One night I hung out with my best guy friend (he was my first "bad boy" when I was 17 and we have been best friends ever since). Normally when I am dating or with someone, we see less of each other but I specifically made time for him this week. We decided to go for a walk at 11 PM. We were going to walk to the grocery store. One the way we stopped in the park and played on the swings and the monkey bars and the slide! I felt like a kid! It was so much fun! We ended up buying things to make banana bread and baked together at 1 in the morning! It was a waaaaay better night then if I had been on a jdate!

My last day on jdate a guy messaged me and we have been emailing each other. We were supposed to meet tonight but I am not ready right now so I told him that maybe next week we will meet. I am enjoying feeling free for now and I will see how I feel next week.
The other one that messaged lives very far (in LA) and we have been messaging each other on msn but I don't see anything real coming out of it. Long distance is no fun.
Those are the last two that snuck in before my break with JDate, which I feel so good about! I haven't been tempted to log on even once!

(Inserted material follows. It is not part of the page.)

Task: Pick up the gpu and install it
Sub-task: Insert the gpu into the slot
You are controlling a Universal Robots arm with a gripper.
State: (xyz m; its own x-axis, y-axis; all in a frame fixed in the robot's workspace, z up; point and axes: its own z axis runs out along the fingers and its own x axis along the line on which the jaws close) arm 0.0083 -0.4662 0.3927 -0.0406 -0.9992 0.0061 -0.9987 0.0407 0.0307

I find myself talking a great deal about how wonderful my relationship was with my ex. My mom was telling me a story of a friend of hers who got very sick and her husband had to bathe her and actually change her adult diaper. She said that he is a very special kind of man because she doesn't know of many men that would do that (including my father, lol). I told her that I only know of one that would do that for me.... my ex. She didn't say anything back.

In any case, the weather is great here, I am feeling great and I am working on being the kind of person that I would want to date. As Drake puts it "I'm doing me"!